The overhead of CISC is the complex arrangement that takes the x86 ISA and translates it to the RISC-like chip that Intel uses to do the actual processing.
When your dealing with a huge chip like a Xeon or Core2Duo with a huge battery or connected directly to the wall then it doesn't matter. Your taking a chip that would use 80watts TPD and going to 96.
But with ARM platform you not only have to make it so small that it can fit in your pocket, but you have to make the battery last at least 8-10 _hours_.
This is a hell of a lot easier when you can deal with a instruction set that is designed specifically to be stuck in a tiny space.
If you don't understand this, you know NOTHING about hardware or processors.
The market for workstation was increasingly flooded with users who were looking for the only thing they recognize : a machine running Windows with associated software.
Given that Microsoft's presence and quality in non-Intel architecture was a joke at best, all of these newcomers catered to Windows-capable architecture. Then with market economics doing their work, price of x86 hardware fell enough to interest also the rest of the workstation people : a off-the-shelf x86 processor running linux became a cheaper alternative to some proprietary UNIX running on some obscure RISC architecture.
Nowadays the situation is radically different. What users of those ultra-light machine are expecting isn't "taking microsoft vista and turbotax" in their pocket. But rather having pocketable internet. Which doesn't depend that much on specific software vendor. That is very well illustrated with the success that Linux-based subnotebooks such as the EEE PC are enjoying. And Linux has the big advantage of being very easy to compile cross-platform. Particulary the kernel which has already seen massive use in embed device such as routers, modems, etc. powered by MIPSs and ARMs.
Thus small device can very well accomodate ARMs. Intel has no real advantage, except maybe for a couple of key technologies from vendor too lazy or too talentless to port their code to other architectures (like Flash). Intel's only hope is in Flash being such a killer feature that will require x86 ISA.
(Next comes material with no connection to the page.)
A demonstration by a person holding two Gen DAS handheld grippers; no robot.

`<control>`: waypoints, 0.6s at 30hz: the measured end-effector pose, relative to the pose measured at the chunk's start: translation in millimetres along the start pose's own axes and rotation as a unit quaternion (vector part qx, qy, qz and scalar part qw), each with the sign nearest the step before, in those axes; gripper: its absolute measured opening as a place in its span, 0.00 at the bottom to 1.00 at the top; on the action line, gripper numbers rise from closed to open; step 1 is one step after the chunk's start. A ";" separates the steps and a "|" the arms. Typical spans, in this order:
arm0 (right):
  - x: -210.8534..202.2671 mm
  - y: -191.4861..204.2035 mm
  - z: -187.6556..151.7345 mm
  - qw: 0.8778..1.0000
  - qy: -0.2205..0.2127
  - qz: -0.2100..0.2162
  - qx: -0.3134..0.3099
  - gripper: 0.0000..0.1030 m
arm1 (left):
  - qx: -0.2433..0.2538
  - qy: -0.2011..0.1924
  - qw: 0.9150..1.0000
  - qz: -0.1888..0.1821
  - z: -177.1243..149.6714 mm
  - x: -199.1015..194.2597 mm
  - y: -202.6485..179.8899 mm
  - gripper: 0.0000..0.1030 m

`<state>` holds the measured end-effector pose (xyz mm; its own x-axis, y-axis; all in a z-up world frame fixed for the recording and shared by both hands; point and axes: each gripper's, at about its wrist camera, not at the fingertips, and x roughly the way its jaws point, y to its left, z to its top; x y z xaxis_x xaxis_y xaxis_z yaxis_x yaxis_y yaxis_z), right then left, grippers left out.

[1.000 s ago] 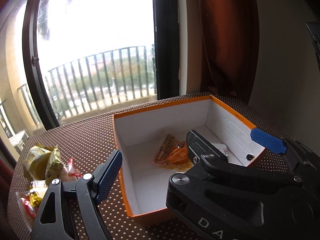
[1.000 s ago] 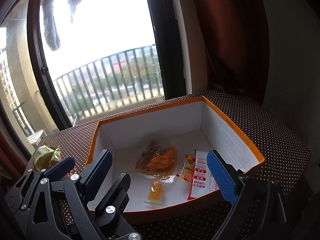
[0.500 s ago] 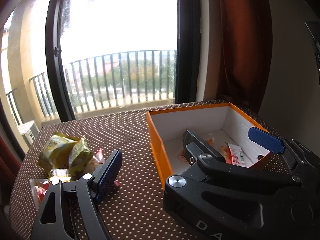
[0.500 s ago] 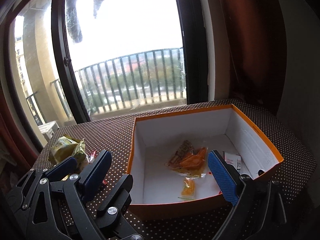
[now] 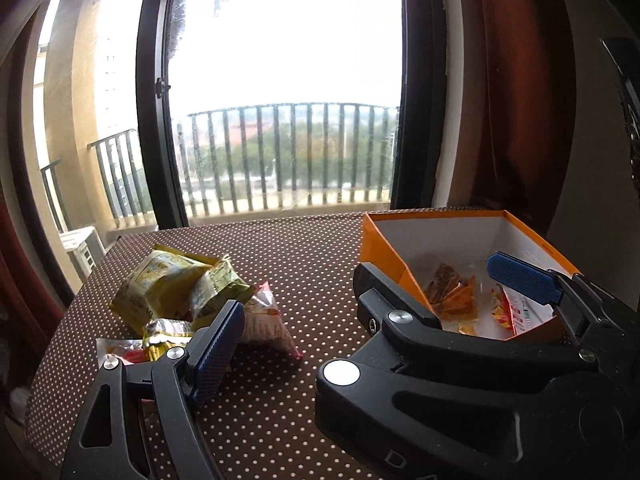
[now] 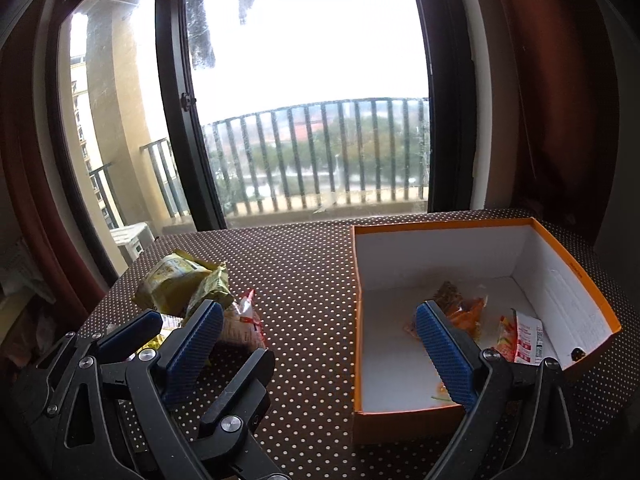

Microsoft being desperate to push Windows XP for subnotebook even if it is going to deprecate soon is a clear indicator of this tendency.
Intel themselves got caught at their own ISA lock-in when they tried to launch Itanium. It mostly tanked because it lacked ports of key software (and because non-ported code was very slow).
"Sufficiently advanced satire is indistinguishable from reality." - [Tips: 1DrYakQDKCQ6y52z6QbnkxHXAocMZJE61o ]
The real question is whether ARM thumb instructions have higher code density than x86 instructions for infrequently executed code. Instruction bandwidth is far more precious than the execution complexity on-die (chip IOs toggling far outweigh any decoder logic), so for mobile it's really about how efficiently you can compress the instructions, not what kind of architecture they are based on. I'm guessing ARM still comes out ahead, but it would be an interesting experiment to run...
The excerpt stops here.